New Homes Sales were up 4 percent in March, much better than expectations of only a 2 percent gain, and were up almost 9 percent from a year ago. Sales should continue to stay high because of demand. Revisions to the previous months are showing 2018 is off to a decent start. Given the recent report for March’s Housing Starts and Permits being much stronger than expected, it should only be a matter of time until we really see New Home Sales pick up more.
Millennials love art and a recent study argues there’s a direct link between public art and property values, fueling an area’s real estate growth. Developers are noticing the trend and beginning to use art to attract tenants. Public art, whether it’s a monument or a graffiti wall, is positively impacting neighborhoods, making them more desirable and attractive. It’s the culture and sense of community—identity—the art represents, and people want to be part of it. It’s the city’s version of curb appeal.

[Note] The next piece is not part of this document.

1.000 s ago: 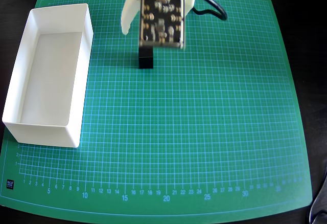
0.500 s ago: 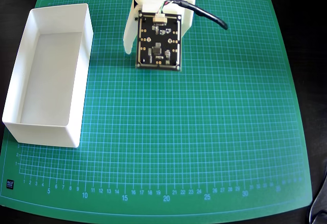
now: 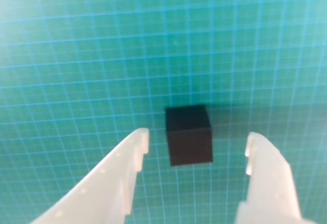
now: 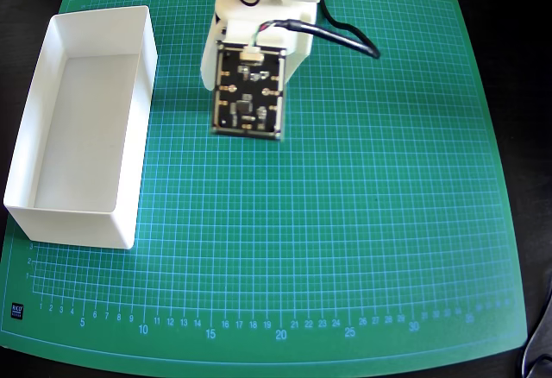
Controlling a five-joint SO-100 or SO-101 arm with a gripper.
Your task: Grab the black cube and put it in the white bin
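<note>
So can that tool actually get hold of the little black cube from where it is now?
Probably yes. In the wrist view the tool is open, its two fingers either side of the black cube, and nothing but bare green mat lies around it.

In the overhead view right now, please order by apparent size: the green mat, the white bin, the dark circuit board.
1. Green mat, largest.
2. White bin.
3. Dark circuit board, smallest; it rides on the arm, nearer the camera, so it looks enlarged.

Green gridded mat [image 4: 362,223] on black tabletop [image 4: 517,15]
</note>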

Promoting energy efficiency in a home listing is at least somewhat valuable, as reported by 71 percent of agents and brokers in a recent survey. The main reason is sustainability, but agents admit they don’t know enough about these products and their sustainability to educate clients. It’s apparent environment friendly features and neighborhoods are a factor in where and what homebuyers purchase. However, only 40 percent of listings were reported to have green features. When it comes to adopting such features, the Southern and Western states lead, with Fort Collins, CO dominating for most homes with green features.
Rental history is likely to predict a consumer’s mortgage loan performance, per a recent study. Makes sense, considering housing is typically the largest monthly expense for most consumers. Currently, credit scores don’t generally record rent payments made on time, only those that are missed. If credit scores were to take into account all rent payment history, millions more potential homebuyers could qualify for a mortgage. The top reasons why borrowers are denied a mortgage: credit history and debt-to-income ratio.